Seabrook-Wilson House (also known as the Whitlock-Seabrook-Wilson Home and nicknamed the Spy House) is located in the town of Port Monmouth, a part of Middletown Township in Monmouth County, New Jersey, United States. The house was built in 1663 and was added to the National Register of Historic Places on October 29, 1974.
The house was built in 1663 by Thomas Whitlock, New Jersey's first known settler when he came to the colony in 1648. It started out as a one-and-a-half story, one room cabin, and Whitlock lived here with his family. The house was turned into a two-story home by its second owner Thomas Seabrook, who was a patriot in the New Jersey militia. Over the years the Seabrook family added to the original structure. In 1677, the middle section of the house was added, which was occupied by Seabrook's widow in 1703. Her son Daniel Sebrook extended the home across the lawn connecting it to his mother's house.

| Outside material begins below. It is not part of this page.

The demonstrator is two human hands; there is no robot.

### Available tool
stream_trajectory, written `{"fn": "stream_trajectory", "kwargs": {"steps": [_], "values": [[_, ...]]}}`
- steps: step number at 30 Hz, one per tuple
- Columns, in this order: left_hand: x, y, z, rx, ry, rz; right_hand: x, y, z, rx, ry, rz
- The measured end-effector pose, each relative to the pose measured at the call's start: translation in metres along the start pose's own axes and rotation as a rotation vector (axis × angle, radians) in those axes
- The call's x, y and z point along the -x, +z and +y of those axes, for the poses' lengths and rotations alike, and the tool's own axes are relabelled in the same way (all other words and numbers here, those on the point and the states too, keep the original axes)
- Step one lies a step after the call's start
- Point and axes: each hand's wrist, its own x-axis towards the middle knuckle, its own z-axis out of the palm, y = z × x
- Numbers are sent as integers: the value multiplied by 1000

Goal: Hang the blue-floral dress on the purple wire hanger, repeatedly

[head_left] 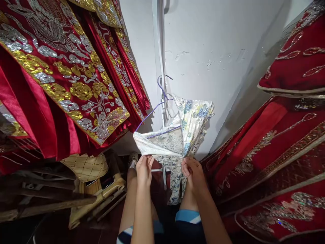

The home stayed in the Seabrook family for a total of 250 years.
The Spy House Museum, which conducted candlelit ghost tours is said to be one of the most haunted house in America that once boasted 22 active ghosts in the early-1990s to five different spirits haunting it when it closed to the public.
People have reported a female spirit dressed in white that was seen walking from room to room searching for her crying baby. Also, a small ghost of a boy has been seen peering out of the windows, the ghost of a bearded old sea captain is said to roam the grounds and halls. Legend has it that the infamous pirate Captain Morgan was known to hide treasure and conduct tortures in the houses's basement that had underground tunnels. The captain's ghost likes to threaten children visitors to the museum.